:: DIRECTIONS ::
Print the listing again exactly, leaving nothing out.

:: AVAILABLE DATA ::

^^^^

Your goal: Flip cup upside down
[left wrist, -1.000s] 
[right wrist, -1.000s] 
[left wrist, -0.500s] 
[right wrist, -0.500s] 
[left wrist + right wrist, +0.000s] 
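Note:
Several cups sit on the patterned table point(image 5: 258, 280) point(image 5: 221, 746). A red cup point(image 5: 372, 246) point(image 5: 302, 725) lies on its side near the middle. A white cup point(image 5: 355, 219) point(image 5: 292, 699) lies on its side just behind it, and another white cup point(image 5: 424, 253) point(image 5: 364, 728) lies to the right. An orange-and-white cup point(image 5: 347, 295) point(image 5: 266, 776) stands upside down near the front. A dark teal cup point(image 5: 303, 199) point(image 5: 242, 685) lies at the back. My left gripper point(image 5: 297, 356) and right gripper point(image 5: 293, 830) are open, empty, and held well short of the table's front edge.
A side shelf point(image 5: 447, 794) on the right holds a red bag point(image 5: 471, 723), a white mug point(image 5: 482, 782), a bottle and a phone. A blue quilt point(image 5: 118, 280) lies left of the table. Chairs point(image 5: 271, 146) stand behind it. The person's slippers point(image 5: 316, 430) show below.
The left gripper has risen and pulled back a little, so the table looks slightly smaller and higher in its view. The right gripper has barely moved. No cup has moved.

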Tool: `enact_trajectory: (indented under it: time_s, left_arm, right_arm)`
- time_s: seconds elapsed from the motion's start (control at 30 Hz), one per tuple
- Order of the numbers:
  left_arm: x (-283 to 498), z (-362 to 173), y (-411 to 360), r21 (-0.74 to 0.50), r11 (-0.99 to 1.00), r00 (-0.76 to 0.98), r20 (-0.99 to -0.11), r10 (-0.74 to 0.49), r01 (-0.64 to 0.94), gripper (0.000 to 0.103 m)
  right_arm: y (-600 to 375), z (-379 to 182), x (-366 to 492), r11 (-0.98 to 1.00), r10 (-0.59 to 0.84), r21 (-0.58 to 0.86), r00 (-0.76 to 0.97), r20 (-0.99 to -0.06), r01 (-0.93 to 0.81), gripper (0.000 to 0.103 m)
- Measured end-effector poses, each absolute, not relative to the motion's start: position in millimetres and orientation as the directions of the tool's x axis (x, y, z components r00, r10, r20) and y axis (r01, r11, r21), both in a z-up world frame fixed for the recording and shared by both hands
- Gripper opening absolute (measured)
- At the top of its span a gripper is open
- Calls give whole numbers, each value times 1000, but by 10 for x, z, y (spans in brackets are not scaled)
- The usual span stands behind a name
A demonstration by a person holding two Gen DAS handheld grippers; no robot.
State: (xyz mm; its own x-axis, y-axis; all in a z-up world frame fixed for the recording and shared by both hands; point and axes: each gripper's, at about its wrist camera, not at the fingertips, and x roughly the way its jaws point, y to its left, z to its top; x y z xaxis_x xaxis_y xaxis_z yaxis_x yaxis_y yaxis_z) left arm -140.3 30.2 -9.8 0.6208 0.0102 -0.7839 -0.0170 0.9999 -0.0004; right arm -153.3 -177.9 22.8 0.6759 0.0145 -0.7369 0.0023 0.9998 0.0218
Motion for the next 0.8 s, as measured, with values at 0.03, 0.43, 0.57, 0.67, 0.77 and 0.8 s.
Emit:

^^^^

:: EXPECTED ANSWER ::
Your goal: Flip cup upside down
[left wrist, -1.000s] 
[right wrist, -1.000s] 
[left wrist, -0.500s] 
[right wrist, -0.500s] 
[left wrist + right wrist, +0.000s] 
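Note:
Several cups sit on the patterned table point(image 5: 258, 280) point(image 5: 221, 746). A red cup point(image 5: 372, 246) point(image 5: 302, 725) lies on its side near the middle. A white cup point(image 5: 355, 219) point(image 5: 292, 699) lies on its side just behind it, and another white cup point(image 5: 424, 253) point(image 5: 364, 728) lies to the right. An orange-and-white cup point(image 5: 347, 295) point(image 5: 266, 776) stands upside down near the front. A dark teal cup point(image 5: 303, 199) point(image 5: 242, 685) lies at the back. My left gripper point(image 5: 297, 356) and right gripper point(image 5: 293, 830) are open, empty, and held well short of the table's front edge.
A side shelf point(image 5: 447, 794) on the right holds a red bag point(image 5: 471, 723), a white mug point(image 5: 482, 782), a bottle and a phone. A blue quilt point(image 5: 118, 280) lies left of the table. Chairs point(image 5: 271, 146) stand behind it. The person's slippers point(image 5: 316, 430) show below.
The left gripper has risen and pulled back a little, so the table looks slightly smaller and higher in its view. The right gripper has barely moved. No cup has moved.
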
Tool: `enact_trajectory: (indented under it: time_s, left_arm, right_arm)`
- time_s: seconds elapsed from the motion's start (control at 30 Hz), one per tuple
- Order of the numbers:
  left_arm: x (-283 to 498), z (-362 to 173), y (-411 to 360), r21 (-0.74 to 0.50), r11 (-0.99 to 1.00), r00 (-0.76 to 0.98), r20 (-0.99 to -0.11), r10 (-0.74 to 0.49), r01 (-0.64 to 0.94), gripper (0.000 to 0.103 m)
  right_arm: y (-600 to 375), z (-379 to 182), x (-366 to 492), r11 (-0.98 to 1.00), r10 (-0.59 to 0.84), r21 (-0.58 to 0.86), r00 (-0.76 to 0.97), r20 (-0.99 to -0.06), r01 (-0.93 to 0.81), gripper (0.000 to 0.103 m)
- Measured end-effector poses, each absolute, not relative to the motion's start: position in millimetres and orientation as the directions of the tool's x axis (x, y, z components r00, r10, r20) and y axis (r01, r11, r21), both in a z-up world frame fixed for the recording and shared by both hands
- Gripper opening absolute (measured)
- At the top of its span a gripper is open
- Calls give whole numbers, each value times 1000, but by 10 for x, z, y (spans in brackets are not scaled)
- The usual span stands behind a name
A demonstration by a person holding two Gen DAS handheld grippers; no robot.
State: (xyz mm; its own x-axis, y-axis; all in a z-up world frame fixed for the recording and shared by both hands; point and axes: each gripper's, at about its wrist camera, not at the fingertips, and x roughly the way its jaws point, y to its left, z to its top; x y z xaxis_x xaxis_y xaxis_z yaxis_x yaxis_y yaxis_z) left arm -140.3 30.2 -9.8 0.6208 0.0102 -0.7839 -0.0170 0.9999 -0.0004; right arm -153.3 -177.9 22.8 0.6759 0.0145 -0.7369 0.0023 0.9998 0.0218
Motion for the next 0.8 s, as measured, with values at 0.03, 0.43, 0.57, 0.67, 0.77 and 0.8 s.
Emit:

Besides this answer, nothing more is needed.